- [Your task]: Going through the material below, output exactly the lines from the one containing "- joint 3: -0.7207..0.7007" through the one containing "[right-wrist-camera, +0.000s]", and no pictures.

---- Given material

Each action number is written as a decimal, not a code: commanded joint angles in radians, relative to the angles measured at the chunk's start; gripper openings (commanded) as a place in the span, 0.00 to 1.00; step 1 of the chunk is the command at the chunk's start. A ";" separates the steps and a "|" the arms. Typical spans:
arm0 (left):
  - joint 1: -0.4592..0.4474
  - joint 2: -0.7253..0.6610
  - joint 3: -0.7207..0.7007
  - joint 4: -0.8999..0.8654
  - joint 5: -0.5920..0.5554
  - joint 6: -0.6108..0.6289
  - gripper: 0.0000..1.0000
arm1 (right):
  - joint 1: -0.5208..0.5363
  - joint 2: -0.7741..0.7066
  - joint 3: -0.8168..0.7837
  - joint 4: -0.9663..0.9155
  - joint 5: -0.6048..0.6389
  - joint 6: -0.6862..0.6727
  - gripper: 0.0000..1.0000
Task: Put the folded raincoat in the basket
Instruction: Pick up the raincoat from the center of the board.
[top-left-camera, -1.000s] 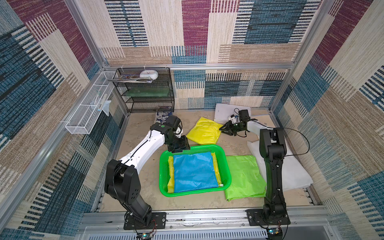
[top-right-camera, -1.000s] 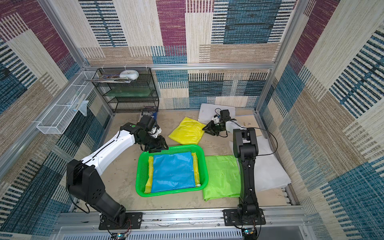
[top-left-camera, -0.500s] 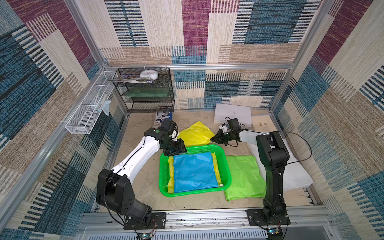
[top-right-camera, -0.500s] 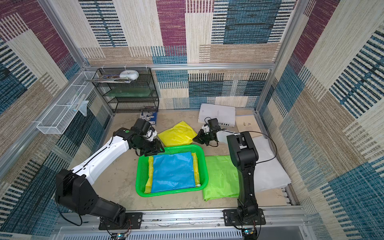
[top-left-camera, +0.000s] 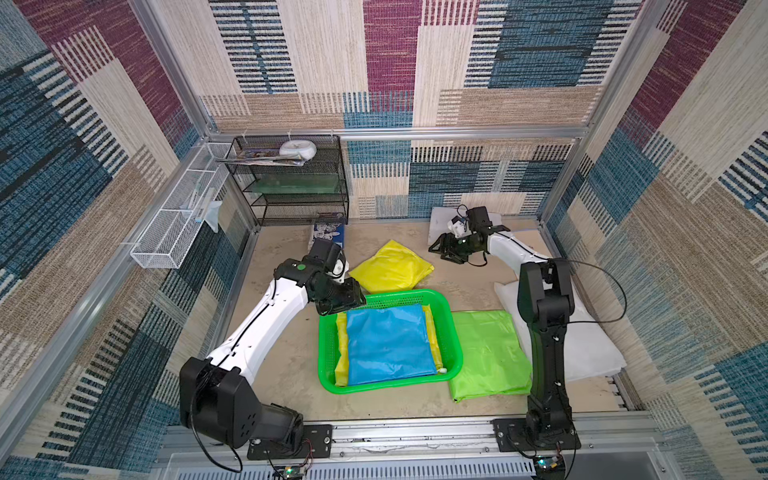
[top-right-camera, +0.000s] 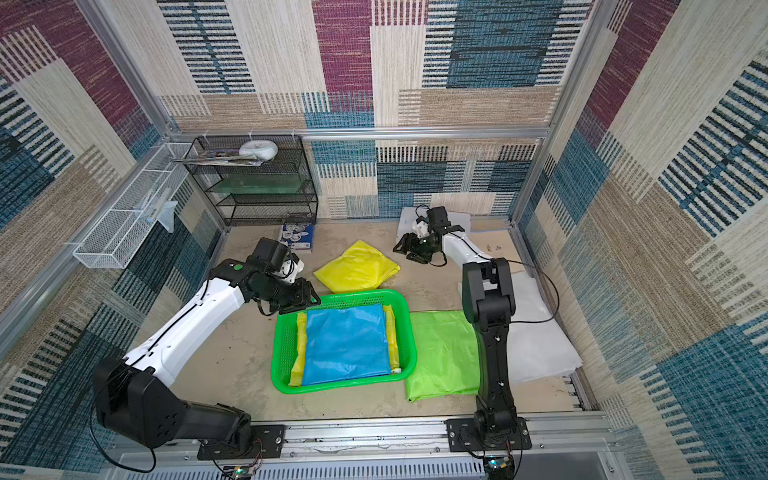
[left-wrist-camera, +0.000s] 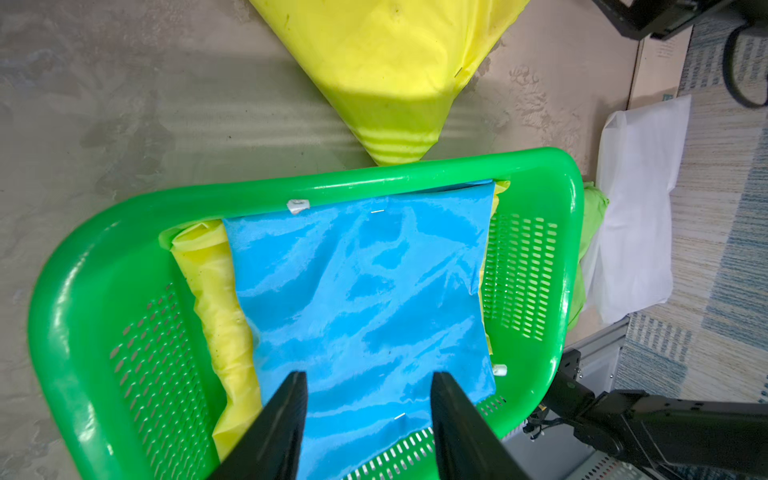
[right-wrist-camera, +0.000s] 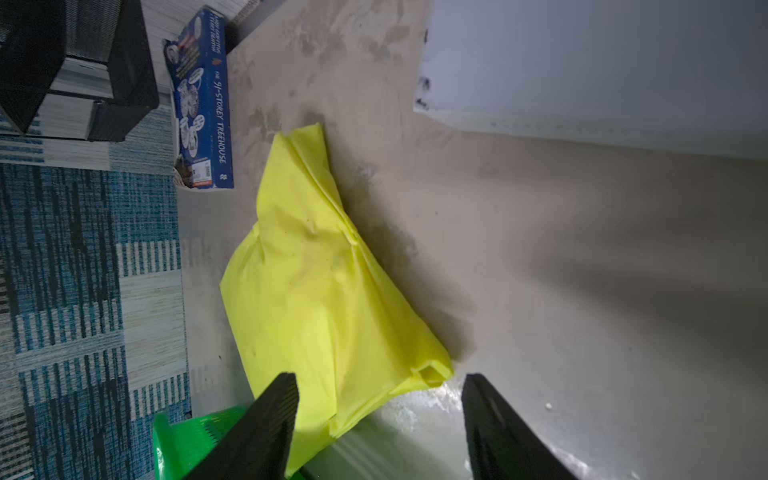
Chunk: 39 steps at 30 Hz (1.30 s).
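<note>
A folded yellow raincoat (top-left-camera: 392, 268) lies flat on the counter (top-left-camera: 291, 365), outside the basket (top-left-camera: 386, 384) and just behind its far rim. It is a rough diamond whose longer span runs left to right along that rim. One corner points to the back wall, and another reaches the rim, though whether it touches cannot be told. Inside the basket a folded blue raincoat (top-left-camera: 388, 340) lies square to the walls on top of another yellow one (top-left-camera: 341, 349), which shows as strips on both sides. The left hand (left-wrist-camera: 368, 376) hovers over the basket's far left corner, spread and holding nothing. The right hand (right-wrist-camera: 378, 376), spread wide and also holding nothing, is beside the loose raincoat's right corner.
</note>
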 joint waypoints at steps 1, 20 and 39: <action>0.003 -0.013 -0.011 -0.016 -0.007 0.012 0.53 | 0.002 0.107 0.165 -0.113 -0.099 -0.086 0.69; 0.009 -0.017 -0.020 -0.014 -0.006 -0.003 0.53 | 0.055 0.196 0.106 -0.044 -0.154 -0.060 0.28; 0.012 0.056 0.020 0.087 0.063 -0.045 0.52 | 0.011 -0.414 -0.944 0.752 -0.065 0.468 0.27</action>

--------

- [Answer]:
  - joint 3: -0.7207..0.7007
  - joint 4: -0.8999..0.8654
  - joint 5: -0.5920..0.5554
  - joint 6: -0.6108..0.6289
  - gripper: 0.0000..1.0000
arm1 (right):
  - joint 1: -0.5208..0.5363
  - joint 2: -0.7741..0.7066
  - joint 3: -0.8168..0.7837
  - joint 4: -0.9663..0.9155
  - joint 5: -0.6048..0.6389
  - joint 6: -0.6862..0.6727
  - gripper: 0.0000..1.0000
Task: Put the folded raincoat in the basket
Instruction: Pick up the raincoat from the center of the board.
[top-left-camera, -1.000s] 
[top-right-camera, -1.000s] 
[top-left-camera, -0.500s] 
[top-right-camera, -0.500s] 
[top-left-camera, +0.000s] 
[top-right-camera, +0.000s] 
[left-wrist-camera, +0.000s] 
[right-wrist-camera, +0.000s] 

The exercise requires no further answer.